Stoic philosophy is traditionally divided into three interconnected disciplines: logic, physics, and ethics. Stoic logic examines reason through propositions and arguments, physics treats the Universe as a material reasoning substance, and ethics centers on virtue as the highest good and the path to eudaimonia.

Who was Chrysippus and why is he important to Stoic logic?

Chrysippus of Soli, who lived from about 279 to about 206 BCE, was the third head of the Stoic school and the outstanding figure in Stoic logic. He built a system of propositional logic, introduced the main logical connectives, and listed five basic argument forms called indemonstrables to which all other arguments reduce.

What did the Stoics believe about virtue and the passions?

The Stoics taught that virtue is the only good and is sufficient for happiness, while external things like health, wealth, and pleasure are indifferent. They held that destructive passions such as anger, fear, and grief result from errors of judgment, and the wise person, or sophos, achieves apatheia, freedom from these passions.

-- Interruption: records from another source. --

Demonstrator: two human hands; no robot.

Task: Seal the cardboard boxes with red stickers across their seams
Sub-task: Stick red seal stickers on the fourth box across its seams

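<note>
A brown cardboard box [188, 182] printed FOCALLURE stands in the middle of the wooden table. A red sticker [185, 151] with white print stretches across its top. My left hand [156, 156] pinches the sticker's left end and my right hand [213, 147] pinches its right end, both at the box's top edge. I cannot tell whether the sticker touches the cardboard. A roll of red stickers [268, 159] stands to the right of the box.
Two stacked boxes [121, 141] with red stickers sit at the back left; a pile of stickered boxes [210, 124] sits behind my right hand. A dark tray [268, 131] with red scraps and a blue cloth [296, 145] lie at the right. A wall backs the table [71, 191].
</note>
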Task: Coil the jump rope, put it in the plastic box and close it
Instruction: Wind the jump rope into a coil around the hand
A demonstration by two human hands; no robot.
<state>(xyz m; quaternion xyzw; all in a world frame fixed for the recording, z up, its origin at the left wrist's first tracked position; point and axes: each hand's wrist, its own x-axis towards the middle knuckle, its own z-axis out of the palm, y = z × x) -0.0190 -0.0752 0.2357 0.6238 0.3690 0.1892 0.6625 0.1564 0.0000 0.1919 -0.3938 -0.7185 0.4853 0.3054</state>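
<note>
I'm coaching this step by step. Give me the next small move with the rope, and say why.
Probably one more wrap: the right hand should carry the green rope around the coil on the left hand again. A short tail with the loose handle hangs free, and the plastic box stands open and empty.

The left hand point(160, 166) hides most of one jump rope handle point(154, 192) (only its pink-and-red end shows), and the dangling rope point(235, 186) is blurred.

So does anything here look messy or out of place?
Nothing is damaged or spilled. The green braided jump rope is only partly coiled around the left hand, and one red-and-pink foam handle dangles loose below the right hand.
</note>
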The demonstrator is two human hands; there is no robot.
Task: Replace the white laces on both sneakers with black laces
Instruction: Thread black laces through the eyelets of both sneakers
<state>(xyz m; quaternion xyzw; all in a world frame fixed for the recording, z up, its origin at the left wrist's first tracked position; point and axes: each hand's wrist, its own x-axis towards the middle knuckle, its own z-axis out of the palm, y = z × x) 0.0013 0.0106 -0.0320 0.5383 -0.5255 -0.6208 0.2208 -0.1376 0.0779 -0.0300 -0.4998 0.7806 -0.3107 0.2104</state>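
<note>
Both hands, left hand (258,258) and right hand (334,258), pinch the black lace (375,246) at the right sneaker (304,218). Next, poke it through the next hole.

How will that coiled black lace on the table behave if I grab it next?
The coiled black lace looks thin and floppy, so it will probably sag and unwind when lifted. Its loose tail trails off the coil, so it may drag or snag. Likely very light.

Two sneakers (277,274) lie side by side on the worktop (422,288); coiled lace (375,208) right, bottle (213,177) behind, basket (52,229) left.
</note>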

How did Stoicism influence modern psychology?

Stoicism was the original philosophical inspiration for modern cognitive psychotherapy, mediated by Albert Ellis' rational emotive behavior therapy, the major precursor of cognitive behavioral therapy. The depression treatment manual by Aaron T. Beck traces cognitive therapy's origins to the Stoic philosophers, echoing Epictetus' teaching that it is our judgments about events, not the events themselves, that upset us.

Why was Stoic logic lost and when was it rediscovered?

Stoic logic declined after Christianity became the state religion in the 4th century CE, and the Neoplatonists adopted Aristotle's logic instead, so the Stoic writings did not survive intact. Stoic logic as a system was lost until the 20th century, when logicians such as Jan Lukasiewicz and Benson Mates reappraised it using the modern propositional calculus.